In 2015, the Brain Research Foundation Seed Grant Program funded critical research in 11 areas of neuroscience. In addition to our annual seed grant program, the Foundation awarded 3 larger grants to distinguished investigators in 2015 for our Scientific Innovations Award. Please see below how they’ll contribute to the field of neuroscience.
2015 Seed Grant Award Winners
Albert Kim, M.D., Ph.D.
Title: Therapeutic epigenetic reprogramming of brain cancer stem cells using microRNAs
Glioblastoma is a devastating form of brain cancer with no known cure. The existence of different types of cancer cells with diverse biological properties in the same glioblastoma tumor significantly contributes to the treatment failures observed in patients. Within glioblastoma tumors, a therapy-resistant population of cancer cells called cancer stem cells (CSCs) are thought to be responsible for treatment failures and disease recurrence, necessitating the discovery of strategies to confront this challenging cell pool.

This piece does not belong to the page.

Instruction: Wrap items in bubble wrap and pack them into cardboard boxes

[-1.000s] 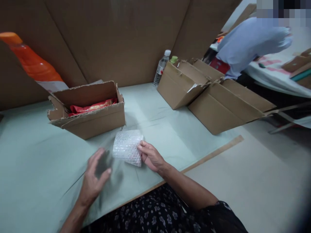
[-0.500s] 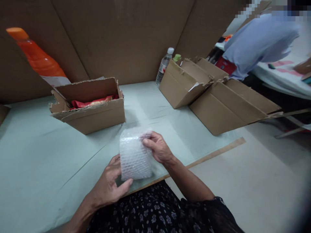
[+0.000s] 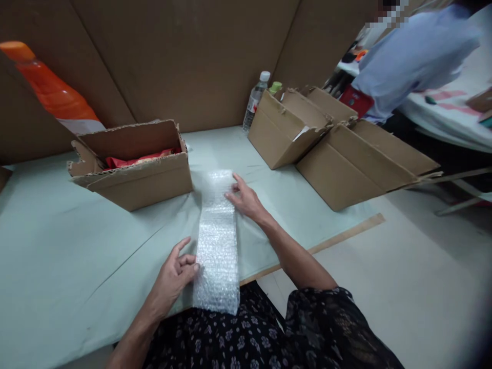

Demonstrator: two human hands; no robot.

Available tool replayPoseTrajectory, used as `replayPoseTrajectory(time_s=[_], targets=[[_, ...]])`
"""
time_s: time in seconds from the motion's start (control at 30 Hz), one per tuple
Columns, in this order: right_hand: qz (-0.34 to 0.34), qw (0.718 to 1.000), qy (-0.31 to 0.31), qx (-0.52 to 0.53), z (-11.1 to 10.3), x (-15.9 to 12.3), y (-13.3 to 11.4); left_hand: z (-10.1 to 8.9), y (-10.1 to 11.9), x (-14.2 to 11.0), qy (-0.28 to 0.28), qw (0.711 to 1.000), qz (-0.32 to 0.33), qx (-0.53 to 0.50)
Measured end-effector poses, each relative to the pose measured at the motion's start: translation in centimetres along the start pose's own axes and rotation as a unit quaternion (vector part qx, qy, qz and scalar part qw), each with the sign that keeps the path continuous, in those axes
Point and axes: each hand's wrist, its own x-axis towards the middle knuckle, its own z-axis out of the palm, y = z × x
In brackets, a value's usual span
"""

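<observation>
A long strip of clear bubble wrap [image 3: 217,241] lies unfolded over the tabletop, its near end hanging past the edge above my lap. At its left edge is my left hand [image 3: 175,274], thumb and middle finger pinched on the plastic, index finger stretched away. My right hand [image 3: 248,201] is beside the far end on the right. Its thumb and index finger are spread apart, the fingertips touching the wrap's edge. The far end of the strip is blurred.
Left of the wrap stands an open cardboard box [image 3: 154,179] with red packets [image 3: 138,159]. An orange bottle [image 3: 57,95] is behind it. Two cardboard boxes [image 3: 284,133] and a water bottle [image 3: 254,100] stand at right. A person in a light blue top [image 3: 415,56] is beyond.
The bubble wrap was folded over and is now opened out into a long strip. My right hand has moved away from me to its far end, and its fingers have spread.
</observation>
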Motion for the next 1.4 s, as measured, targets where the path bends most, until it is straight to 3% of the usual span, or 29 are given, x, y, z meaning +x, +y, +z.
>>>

The malignant cell state of CSCs is dynamic and defined by a unique epigenetic profile. Recently, specific microRNAs were demonstrated to instruct human fibroblasts to become neurons through an epigenetic process called direct reprogramming. These results raise the exciting possibility that microRNAdirected epigenetic reprogramming might be harnessed to convert the malignant cell state of CSCs into a non-tumorigenic, neuron-like state. In preliminary data, we have found that expression of specific microRNAs in patient tumor-derived glioblastoma CSCs causes cells to stop dividing and dramatically decreases overall cell number. The major goals of this proposal are to demonstrate proof-of-concept, preclinical evidence for this innovative strategy using an animal model of glioblastoma with high fidelity to the human clinical scenario and also to identify the key epigenetic changes triggered by these therapeutic microRNAs, which will provide the foundational knowledge for a desired chromatin state for CSCs. The long-term goal of this proposal is to development novel strategies against glioblastoma by utilizing therapeutic reprogramming. Finally, these experiments will reveal fundamental insights into the epigenetic mechanisms underlying direct reprogramming into neurons, with ramifications for our understanding of nervous system development.
Lee Bassett, Ph.D.
University of Pennsylvania
Title: Nanoscale Optical Neuronal Recording using Nontoxic Quantum Probes
We aim to develop a new class of multifunctional sensors that respond to chemical signals in the brain through quantum physics and that can be probed using light. The sensors are based on atom-scale defects in diamond nanoparticles, which are nontoxic, stable fluorophores harboring electron spins that respond to nanoscale magnetic fields. By attaching molecules to the nanoparticles’ surface that bind neurotransmitters, we aim to make the sensors chemically active, using the diamond spins to transduce dynamical changes in neurotransmitter concentrations into an optical signal. The resulting modular probes can be programmed to respond to specific neurotransmitters and targeted to specific cell
types and locations (e.g., within synapses between neurons) to report the real-time activity of large-scale neuronal networks in living animals and, potentially, in humans.
Anjon Audhya, Ph.D.
University of Wisconsin – Madison
Title: Endoplasmic reticulum structure and function in neuronal maintenance
Our overall goal is to define new mechanisms that sustain and enhance neuron viability and function during development and aging. The functional characterization of TFG, which has been implicated in
several axonopathies including hereditary spastic paraplegia, Charot-Marie-Tooth Disease, and proximal dominant hereditary motor and sensory neuropathy, will contribute both to our understanding of the pathomechanisms underlying these diseases and reveal general requirements for lifelong axonal maintenance. Collectively, our studies may uncover new, unifying mechanisms that underlie a variety of neurodegenerative disorders, and establish a stemcell based model system, which is both facile and tractable, and can ultimately gauge the value of therapeutic treatments that are currently under development.
Bing Ye, Ph.D.
University of Michigan
Title: Mechanisms underlying the brain disorder in Down syndrome
While Down Syndrome (DS) is the most common genetic form of intellectual disability caused by a birth defect, there is currently no effective treatment for it. Development of the cerebral cortex is defective in DS patients. Understanding the cause behind these cortical defects in DS will lead researchers to comprehend the root mechanisms of the disease. The ultimate goal of the proposed research is to design therapeutic strategies for treating the brain disorder in DS patients. Using the powerful genetic tools available in the fruit fly Drosophila, the Ye lab recently found the importance of proper levels of the Down Syndrome Cell Adhesion Molecule (DSCAM), which is increased in the brains of DS patients. Their studies suggest that when there is too much of DSCAM during brain development, neurons do not form properly. Furthermore, they have identified a key molecule that mediates this effect of DSCAM, which inspires the design of potential therapeutic strategies for treating this disorder.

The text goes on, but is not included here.